▶ _Task brief_: Repeat the data exactly, with every line included.
Source material below:
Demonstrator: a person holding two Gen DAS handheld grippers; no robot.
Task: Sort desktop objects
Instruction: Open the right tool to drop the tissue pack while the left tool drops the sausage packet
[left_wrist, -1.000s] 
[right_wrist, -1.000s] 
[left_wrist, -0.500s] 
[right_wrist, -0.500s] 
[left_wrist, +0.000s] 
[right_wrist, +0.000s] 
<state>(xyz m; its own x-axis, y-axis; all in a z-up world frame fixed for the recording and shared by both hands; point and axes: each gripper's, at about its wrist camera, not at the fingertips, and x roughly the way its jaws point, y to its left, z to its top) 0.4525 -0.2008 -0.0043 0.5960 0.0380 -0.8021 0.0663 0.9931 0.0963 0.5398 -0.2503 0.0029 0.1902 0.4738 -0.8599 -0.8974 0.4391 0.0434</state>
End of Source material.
▶ _Solved problem_:
Demonstrator: a person holding two Gen DAS handheld grippers; no robot.
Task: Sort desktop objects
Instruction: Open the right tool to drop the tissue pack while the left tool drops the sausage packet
[left_wrist, -1.000s] 
[right_wrist, -1.000s] 
[left_wrist, -0.500s] 
[right_wrist, -0.500s] 
[left_wrist, +0.000s] 
[right_wrist, +0.000s] 
<state>(xyz m; its own x-axis, y-axis; all in a z-up world frame fixed for the recording and shared by both hands; point and axes: each gripper's, at about its wrist camera, not at the fingertips, and x roughly the way its jaws point, y to its left, z to its top) 0.4525 -0.2008 -0.0043 0.5960 0.0380 -0.8021 0.0663 0.9931 0.0963 0.5398 -0.2503 0.0029 0.1902 0.4738 -0.8599 -0.8974 0.4391 0.0434</state>

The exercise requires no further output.